HP: Que demandez-vous au gouvernement à deux semaines de la rentrée? 

RA: Nous ce qu’on demande au gouvernement c’est d’appliquer les consignes du conseil scientifique. On travaille avec la raison, avec la science: quand les scientifiques nous disent que ce n’est pas sérieux, et bien ce n’est pas sérieux. Et ce n’est pas parce qu’on est président de la République ou chef du gouvernement que l’on doit être au dessus de la recherche.

On est dans une situation où l’école apparaît en dehors de la société, comme au début de la crise d’ailleurs. On a l’impression qu’il ne s’est rien passé et que la vie va reprendre comme avant alors que ce n’est pas vrai. Quand on va au cinéma, quand on va faire les courses, tout le monde met un masque et ceux qui n’en mettent pas se font regarder de travers...

HP: Que proposez-vous pour un enseignement adapté en ces temps de coronavirus? 
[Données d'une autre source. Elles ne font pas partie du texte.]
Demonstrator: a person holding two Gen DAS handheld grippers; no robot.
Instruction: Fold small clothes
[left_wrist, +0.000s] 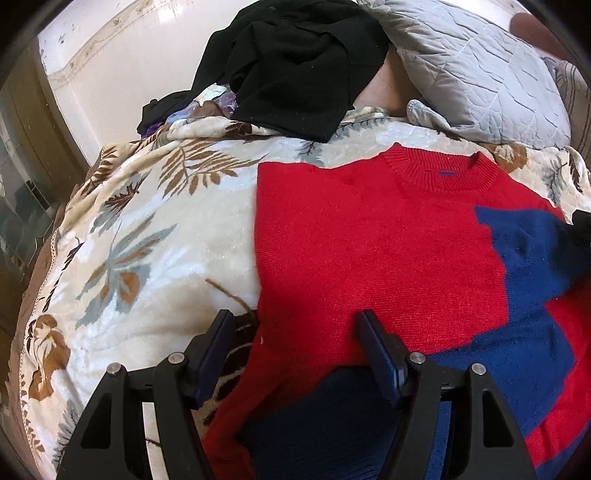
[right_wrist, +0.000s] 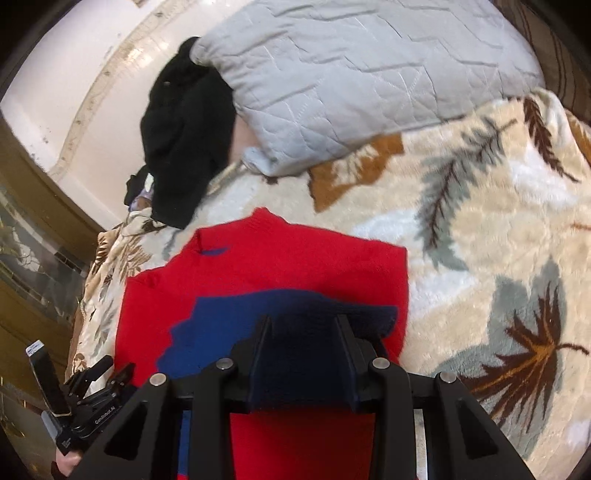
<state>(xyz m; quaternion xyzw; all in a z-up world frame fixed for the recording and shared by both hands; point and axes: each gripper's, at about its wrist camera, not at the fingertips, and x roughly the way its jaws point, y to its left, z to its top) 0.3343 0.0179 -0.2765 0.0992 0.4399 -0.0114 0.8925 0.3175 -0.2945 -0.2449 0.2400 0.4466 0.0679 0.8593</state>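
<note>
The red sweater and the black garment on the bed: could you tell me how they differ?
The red sweater lies spread flat, neckline showing, with blue sections; the black garment is bunched in a heap, plain dark. The sweater sits by both grippers; the black one lies farther off beside the grey pillow. Both rest on the leaf-print blanket.

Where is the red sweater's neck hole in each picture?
Left wrist view: the collar sits upper right of centre, at the top edge of the red sweater.
Right wrist view: the collar sits left of centre.
Shared landmark: the black clothes beside the grey pillow.
</note>
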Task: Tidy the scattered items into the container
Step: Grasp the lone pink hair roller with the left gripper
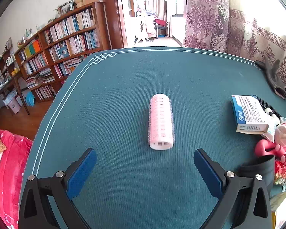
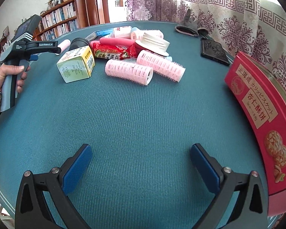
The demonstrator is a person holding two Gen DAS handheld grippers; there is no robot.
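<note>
Both sets of jaws are spread as wide as they go w/ nothing gripped or touched: left gripper (image 1: pixel 145 164) is hung over the green surface (image 1: pixel 114 87) just short of a lone pink hair roller (image 1: pixel 161 121), right gripper (image 2: pixel 141 160) over a bare patch. That roller is laid flat, long axis running straight away from the jaws, white end cap facing them. In the right wrist view two more rollers (image 2: pixel 129 71) are seen lying diagonally in front of the pile of boxes & packets, w/ the red biscuit tin (image 2: pixel 261 114) at the right edge.
</note>
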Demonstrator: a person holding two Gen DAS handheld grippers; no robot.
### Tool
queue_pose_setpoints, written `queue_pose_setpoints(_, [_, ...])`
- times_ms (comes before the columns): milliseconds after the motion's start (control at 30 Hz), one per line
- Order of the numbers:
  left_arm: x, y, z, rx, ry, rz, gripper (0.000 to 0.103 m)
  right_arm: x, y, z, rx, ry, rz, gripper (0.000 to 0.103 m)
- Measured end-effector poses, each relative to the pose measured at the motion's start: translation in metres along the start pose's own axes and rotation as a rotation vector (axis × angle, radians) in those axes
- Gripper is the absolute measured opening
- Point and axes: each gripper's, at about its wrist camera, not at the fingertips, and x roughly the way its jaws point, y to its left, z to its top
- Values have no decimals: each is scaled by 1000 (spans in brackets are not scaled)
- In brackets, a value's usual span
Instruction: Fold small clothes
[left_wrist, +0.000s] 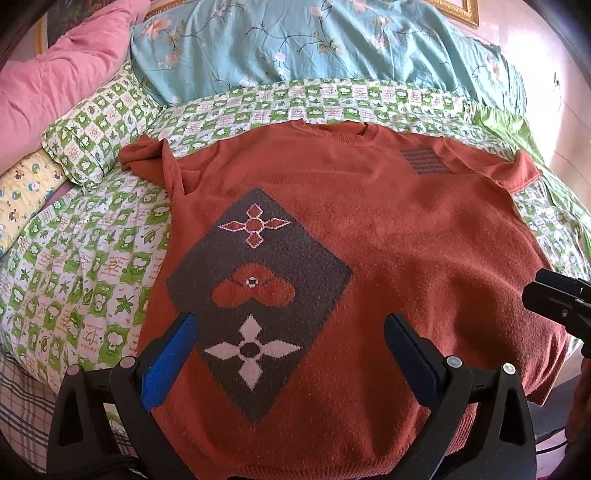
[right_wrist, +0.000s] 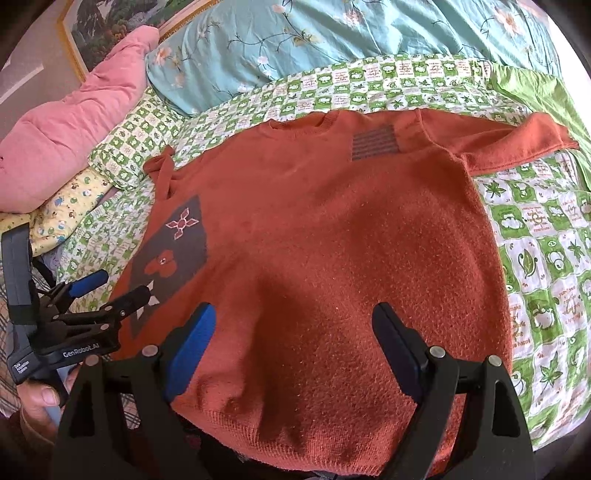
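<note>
A rust-orange knit sweater (left_wrist: 388, 236) lies flat, front up, on the bed, collar away from me. It has a grey diamond patch with flower motifs (left_wrist: 258, 291) and a striped chest patch (left_wrist: 424, 160). It also shows in the right wrist view (right_wrist: 332, 240). The left sleeve is bunched (left_wrist: 147, 155); the right sleeve (right_wrist: 517, 144) lies spread out. My left gripper (left_wrist: 290, 332) is open above the hem near the diamond patch, holding nothing. My right gripper (right_wrist: 293, 325) is open above the hem's middle, holding nothing. The left gripper also shows at the left of the right wrist view (right_wrist: 110, 288).
The bed has a green-and-white checked cover (left_wrist: 85, 280). A matching pillow (left_wrist: 96, 129), a pink quilt (left_wrist: 55, 81) and a yellow cloth (left_wrist: 22, 195) lie at the far left. A turquoise floral quilt (left_wrist: 314, 44) lies beyond the collar. A framed picture (right_wrist: 107, 33) hangs behind.
</note>
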Motion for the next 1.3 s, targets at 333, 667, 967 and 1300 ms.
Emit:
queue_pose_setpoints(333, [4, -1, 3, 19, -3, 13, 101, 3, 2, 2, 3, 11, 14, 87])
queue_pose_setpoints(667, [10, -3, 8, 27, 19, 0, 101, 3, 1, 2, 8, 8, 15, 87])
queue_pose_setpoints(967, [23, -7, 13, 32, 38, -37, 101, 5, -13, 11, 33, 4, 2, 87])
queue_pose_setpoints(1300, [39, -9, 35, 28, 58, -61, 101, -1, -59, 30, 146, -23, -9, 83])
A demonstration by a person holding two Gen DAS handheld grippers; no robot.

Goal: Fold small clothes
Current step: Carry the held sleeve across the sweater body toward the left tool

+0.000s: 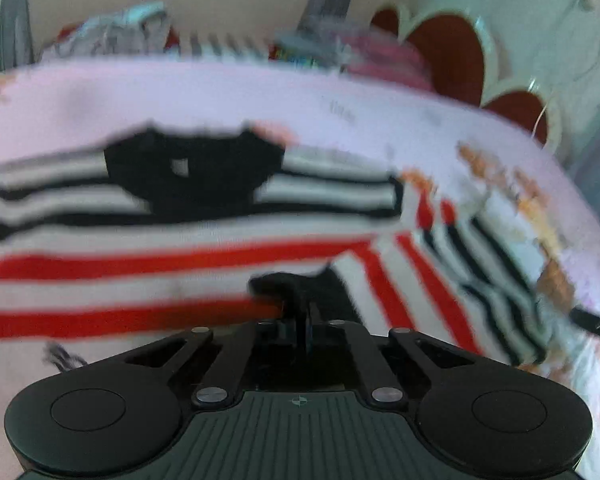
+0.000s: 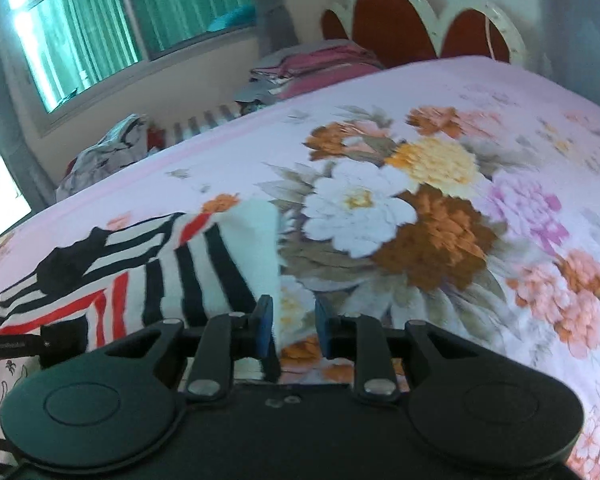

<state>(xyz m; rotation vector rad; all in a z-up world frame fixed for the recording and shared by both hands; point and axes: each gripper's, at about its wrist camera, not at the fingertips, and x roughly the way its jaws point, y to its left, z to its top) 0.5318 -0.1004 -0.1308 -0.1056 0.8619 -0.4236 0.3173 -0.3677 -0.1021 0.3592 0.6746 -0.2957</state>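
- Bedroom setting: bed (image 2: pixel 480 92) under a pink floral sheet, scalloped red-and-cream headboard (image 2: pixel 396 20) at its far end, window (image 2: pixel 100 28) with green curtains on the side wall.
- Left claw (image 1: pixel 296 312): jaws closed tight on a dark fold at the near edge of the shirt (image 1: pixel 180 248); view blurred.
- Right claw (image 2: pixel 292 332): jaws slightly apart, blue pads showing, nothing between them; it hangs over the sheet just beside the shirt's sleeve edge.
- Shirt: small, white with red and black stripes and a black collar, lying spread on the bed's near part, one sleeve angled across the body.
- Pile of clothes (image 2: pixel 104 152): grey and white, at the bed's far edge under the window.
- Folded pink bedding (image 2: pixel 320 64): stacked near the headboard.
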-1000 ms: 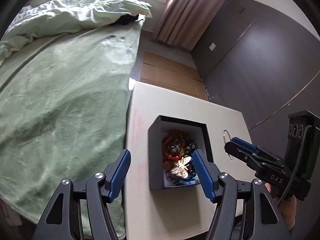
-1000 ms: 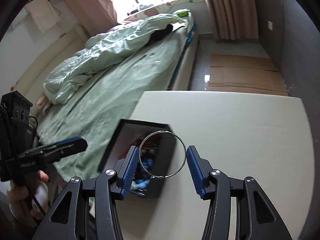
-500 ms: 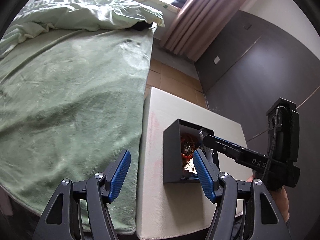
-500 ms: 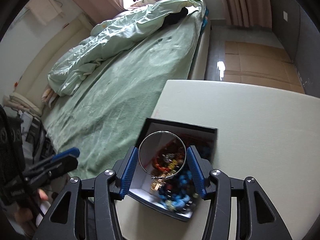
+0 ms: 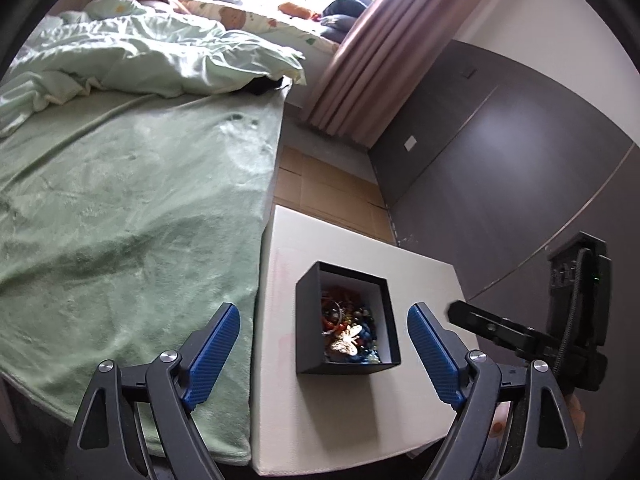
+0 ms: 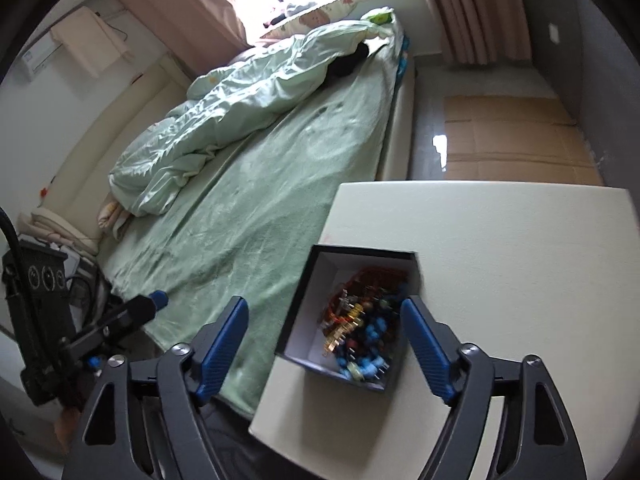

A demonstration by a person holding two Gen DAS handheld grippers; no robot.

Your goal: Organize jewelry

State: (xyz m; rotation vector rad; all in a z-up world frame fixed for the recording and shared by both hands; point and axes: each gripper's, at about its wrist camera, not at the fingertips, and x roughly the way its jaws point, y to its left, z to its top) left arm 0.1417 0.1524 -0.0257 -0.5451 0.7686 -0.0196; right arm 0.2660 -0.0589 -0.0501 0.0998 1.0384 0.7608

RA: Nous avons travaillé sur deux hypothèses: soit l’école revient localement ou nationalement à distance, soit en présentielle. Mais dans tous les cas, l’école a changé, l’école doit répondre aux enjeux auxquels nous sommes confrontés. Cela veut dire par exemple qu’il aurait fallu former les professeurs à l’enseignement à distance car c’est une autre pédagogie.

Ce qui fonctionne également ce sont les petits effectifs confinés ou non. Nous avons aussi proposé un plan d’urgence pour rénover les sanitaires ou d’installer des sanitaires mobiles comme ceux des festivals alors que 30% des écoles n’ont pas de sanitaires adaptés en temps normal, en dehors du covid. Je vous laisse imaginer pendant.

HP: Avez-vous été écouté?

Non, tout ce que je vous dis là s’est déguisé en souvenir. Le ministère travaille en autiste, il ne consulte pas les syndicats d’enseignants, il ne consulte pas les parents... et la seule réponse pendant les vacances a été de publier un protocole sanitaire allégé au Journal officiel. Donc si vous n’êtes pas au courant de ce qui vous attend, quand ça vous tombe dessus vous êtes toujours dans l’impréparation et dans le chacun se démerde. Et la démerde, ce n’est pas une politique d’état.